Directions for this task — Would you repeat the entries beneath, with nothing changed?

### Records to use

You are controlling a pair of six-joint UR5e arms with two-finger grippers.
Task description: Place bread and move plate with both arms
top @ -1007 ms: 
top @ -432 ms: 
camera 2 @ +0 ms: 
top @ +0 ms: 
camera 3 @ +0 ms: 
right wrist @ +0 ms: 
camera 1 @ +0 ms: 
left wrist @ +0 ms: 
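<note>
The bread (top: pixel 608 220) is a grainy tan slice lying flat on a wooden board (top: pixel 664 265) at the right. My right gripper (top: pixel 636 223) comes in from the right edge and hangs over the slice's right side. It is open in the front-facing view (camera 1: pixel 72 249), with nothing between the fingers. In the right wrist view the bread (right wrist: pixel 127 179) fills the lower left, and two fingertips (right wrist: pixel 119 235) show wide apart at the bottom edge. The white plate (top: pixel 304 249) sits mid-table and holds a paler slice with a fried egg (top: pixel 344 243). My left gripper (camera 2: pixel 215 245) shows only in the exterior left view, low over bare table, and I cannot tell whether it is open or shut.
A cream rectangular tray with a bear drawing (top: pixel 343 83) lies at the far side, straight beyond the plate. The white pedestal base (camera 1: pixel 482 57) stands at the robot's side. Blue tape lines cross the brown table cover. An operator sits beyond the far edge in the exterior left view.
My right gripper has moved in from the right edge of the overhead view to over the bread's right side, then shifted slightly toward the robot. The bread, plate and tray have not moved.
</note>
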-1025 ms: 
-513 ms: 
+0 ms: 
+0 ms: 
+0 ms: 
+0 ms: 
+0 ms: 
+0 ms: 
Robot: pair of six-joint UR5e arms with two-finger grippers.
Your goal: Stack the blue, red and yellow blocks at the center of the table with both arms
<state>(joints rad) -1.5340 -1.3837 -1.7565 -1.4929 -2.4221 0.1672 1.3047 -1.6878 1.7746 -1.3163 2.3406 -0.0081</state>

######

Reply —
You are controlling a pair of six-joint UR5e arms with two-finger grippers.
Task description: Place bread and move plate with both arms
top @ -1007 ms: 
top @ -432 ms: 
camera 2 @ +0 ms: 
top @ +0 ms: 
camera 3 @ +0 ms: 
right wrist @ +0 ms: 
camera 1 @ +0 ms: 
left wrist @ +0 ms: 
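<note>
The bread (top: pixel 608 220) is a grainy tan slice lying flat on a wooden board (top: pixel 664 265) at the right. My right gripper (top: pixel 636 223) comes in from the right edge and hangs over the slice's right side. It is open in the front-facing view (camera 1: pixel 72 249), with nothing between the fingers. In the right wrist view the bread (right wrist: pixel 127 179) fills the lower left, and two fingertips (right wrist: pixel 119 235) show wide apart at the bottom edge. The white plate (top: pixel 304 249) sits mid-table and holds a paler slice with a fried egg (top: pixel 344 243). My left gripper (camera 2: pixel 215 245) shows only in the exterior left view, low over bare table, and I cannot tell whether it is open or shut.
A cream rectangular tray with a bear drawing (top: pixel 343 83) lies at the far side, straight beyond the plate. The white pedestal base (camera 1: pixel 482 57) stands at the robot's side. Blue tape lines cross the brown table cover. An operator sits beyond the far edge in the exterior left view.
My right gripper has moved in from the right edge of the overhead view to over the bread's right side, then shifted slightly toward the robot. The bread, plate and tray have not moved.
</note>
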-1025 ms: 
-513 ms: 
+0 ms: 
+0 ms: 
+0 ms: 
+0 ms: 
+0 ms: 
+0 ms: 
Robot: pair of six-joint UR5e arms with two-finger grippers.
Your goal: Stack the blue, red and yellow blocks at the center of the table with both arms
<state>(joints rad) -1.5340 -1.3837 -1.7565 -1.4929 -2.4221 0.1672 1.3047 -1.6878 1.7746 -1.3163 2.3406 -0.0081</state>

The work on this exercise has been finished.